Como competir nos mercados globais Parte II

Por: Fausto de Carvalho Simões

Na parte I da presente reflexão, depois de uma breve introdução, abordámos os aspectos que dizem respeito à competitividade na generalidade assim como os aspectos inerentes à criação de vantagem competitiva nos negócios a nível global.

3. Estratégias para vencer a concorrência

Não importa qual seja o nosso produto (bem ou serviço). Por mais diferente que seja o nosso negócio, teremos de vencer sempre a concorrência. As principais estratégias a seguir na perseguição desse objectivo são:

a) Conhecer e analisar os nossos concorrentes;

Todo empreendedor deve monitorar a sua concorrência, pesquisando a reacção dos mercados, os preços, os serviços oferecidos e quais as tendências, por forma a conhecer o perfil dos clientes e consumidores, e estar um passo à frente na planificação em relação aos demais. Nessa perspectiva, as técnicas de negociação deverão ser refinadas.

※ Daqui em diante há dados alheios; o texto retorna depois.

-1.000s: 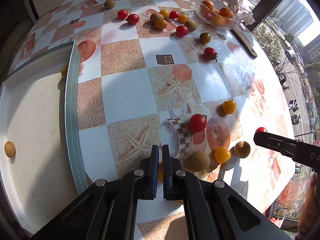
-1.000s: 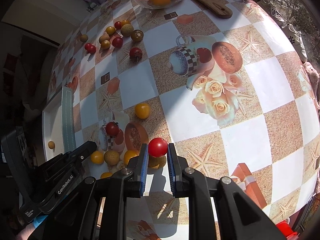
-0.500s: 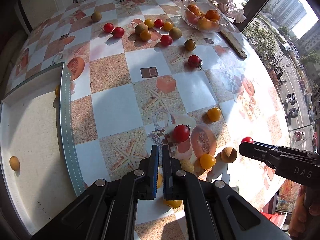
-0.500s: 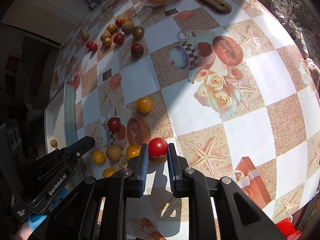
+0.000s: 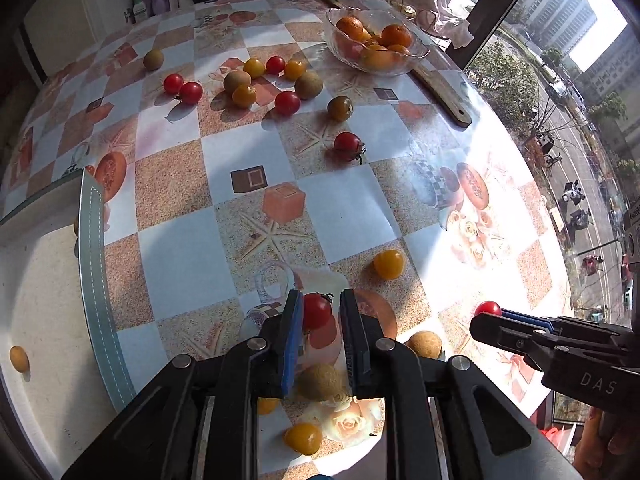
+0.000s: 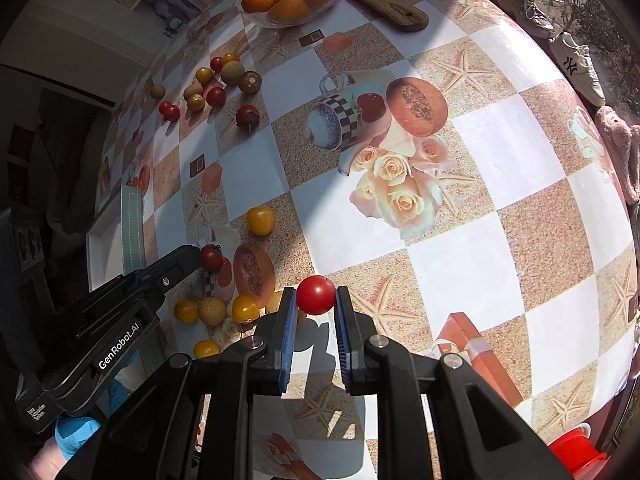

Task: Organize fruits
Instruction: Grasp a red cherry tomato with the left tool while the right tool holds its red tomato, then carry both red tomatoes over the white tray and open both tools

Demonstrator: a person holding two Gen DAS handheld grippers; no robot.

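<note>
Both claws sit at the bottom of their own views, pointing steeply down at the patterned table [image 5: 256, 148]. Left gripper [image 5: 318, 322] has just been opening its jaws, and they now stand apart with a stemmed red tomato [image 5: 316, 311] seen between the blue pads; the pads do not press on it, and a gap shows on its right side. Right gripper [image 6: 316, 308] is clamped on a second red tomato [image 6: 316, 294], pinched at the very tips of its fingers, and in the left view that same pair shows at the right edge of the frame, lower down. Just below the left claw's tips lies a tan round fruit [image 5: 320, 382], with another tan fruit [image 5: 425, 345] to its right and a yellow tomato [image 5: 303, 438] near the bottom centre. One more yellow tomato [image 5: 389, 264] rests alone right of centre. Along the left edge of the left view is a white tray [image 5: 48, 280] with a grey-green rim, holding one small yellow fruit [image 5: 19, 359] at the far left. A loose scatter of red, yellow and brownish fruits [image 5: 244, 88] fills the upper middle, and a glass bowl of oranges [image 5: 376, 42] stands in the upper right beside a wooden board [image 5: 440, 90].
</note>
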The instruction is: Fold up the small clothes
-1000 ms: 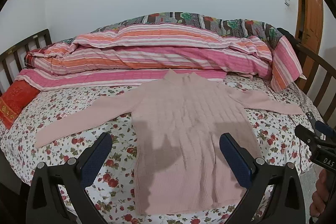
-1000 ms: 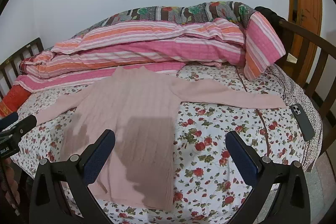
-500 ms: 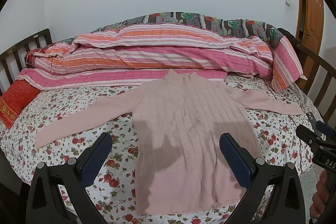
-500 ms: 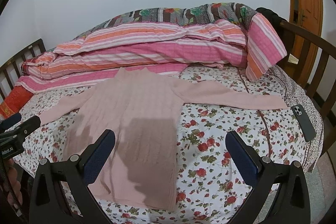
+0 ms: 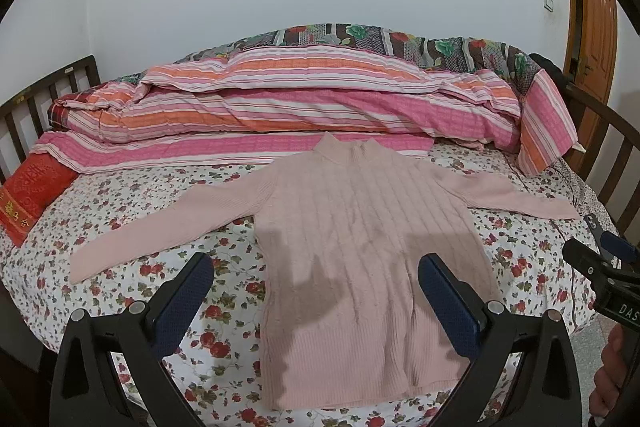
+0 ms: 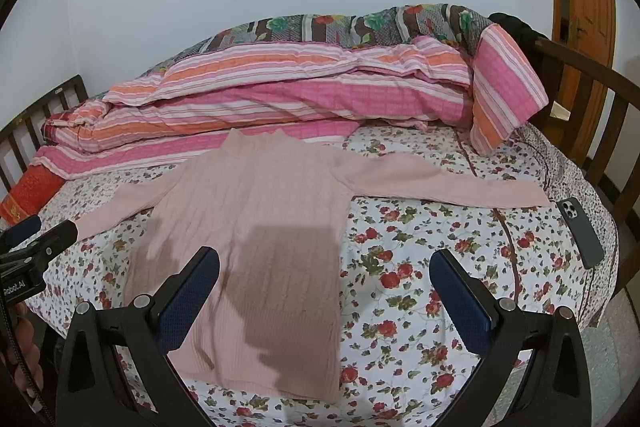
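Both the left gripper [image 5: 316, 291] and right gripper [image 6: 326, 285] hung wide open before the pink sweater [image 5: 360, 247]; a shallow pinch risked slipping off its thick ribbed knit

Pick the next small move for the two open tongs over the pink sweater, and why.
Probably bring the right tongs down to the cuff of the outstretched right sleeve to fold it inward. The pink ribbed knit sweater lies flat and unfolded on the floral bedsheet, both sleeves spread. Both tongs, left too, hover open and empty. A dark smartphone lies just beyond that cuff.
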Motion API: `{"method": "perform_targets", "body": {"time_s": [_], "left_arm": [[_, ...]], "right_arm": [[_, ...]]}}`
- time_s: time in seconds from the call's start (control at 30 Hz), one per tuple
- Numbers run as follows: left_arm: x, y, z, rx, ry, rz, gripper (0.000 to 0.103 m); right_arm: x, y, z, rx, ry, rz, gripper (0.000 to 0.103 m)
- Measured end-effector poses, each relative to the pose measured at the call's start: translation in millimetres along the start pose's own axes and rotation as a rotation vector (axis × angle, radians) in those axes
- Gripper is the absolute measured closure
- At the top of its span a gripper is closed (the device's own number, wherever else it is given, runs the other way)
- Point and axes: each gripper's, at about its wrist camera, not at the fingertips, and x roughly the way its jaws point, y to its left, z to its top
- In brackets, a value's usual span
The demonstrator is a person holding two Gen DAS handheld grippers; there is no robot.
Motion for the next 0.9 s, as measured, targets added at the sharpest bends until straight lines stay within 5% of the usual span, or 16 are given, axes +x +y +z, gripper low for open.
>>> {"method": "perform_targets", "body": {"time_s": [0.9], "left_arm": [[1.5, 2.2, -0.2, -0.001, 0.002, -0.001, 0.0]], "right_arm": [[0.5, 2.3, -1.9, 0.001, -0.003, 0.008, 0.0]]}}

b) Acrescentar valor ao produto;

Quer através da diferenciação, quer através do atendimento personalizado ou mesmo por via de uma maior agilidade na entrega do produto, os empreendedores devem procurar incessantemente agregar valor àquilo que fazem, com particular requinte, por forma a destacarem-se dos demais servidores no mesmo ramo de actividade. Aqui a regra será vender valor e não preço, sem que isso signifique vender a um preço mais baixo que a concorrência.

c) Utilizar uma boa estratégia de marketing;

O produto poderá ser óptimo, mas essa particularidade nada valerá se o empreendedor não atingir os potenciais clientes. Para que o negócio seja conhecido, função do marketing é difundir o nome da empresa e a(s) sua(s) marca(s). Para tal podem ser usados vários métodos para publicitar essas acções, nomeadamente, rádios, jornais, t.v, outdoors e internet (onde o facebook assume particular destaque) que, para além de uma efeito rápido e multiplicador, é barato e tem um alcance internacional.

d) Análise SWOT;

A análise SWOT é uma ferramenta de gestão importante para a definição da estratégia da empresa, pois a concorrência obviamente participa nessa matriz como uma ameaça, sendo que o objectivo será sempre atenuar essa e outras ameaças bem como os pontos fracos, procurando potenciar os pontos fortes e as oportunidades de mercado.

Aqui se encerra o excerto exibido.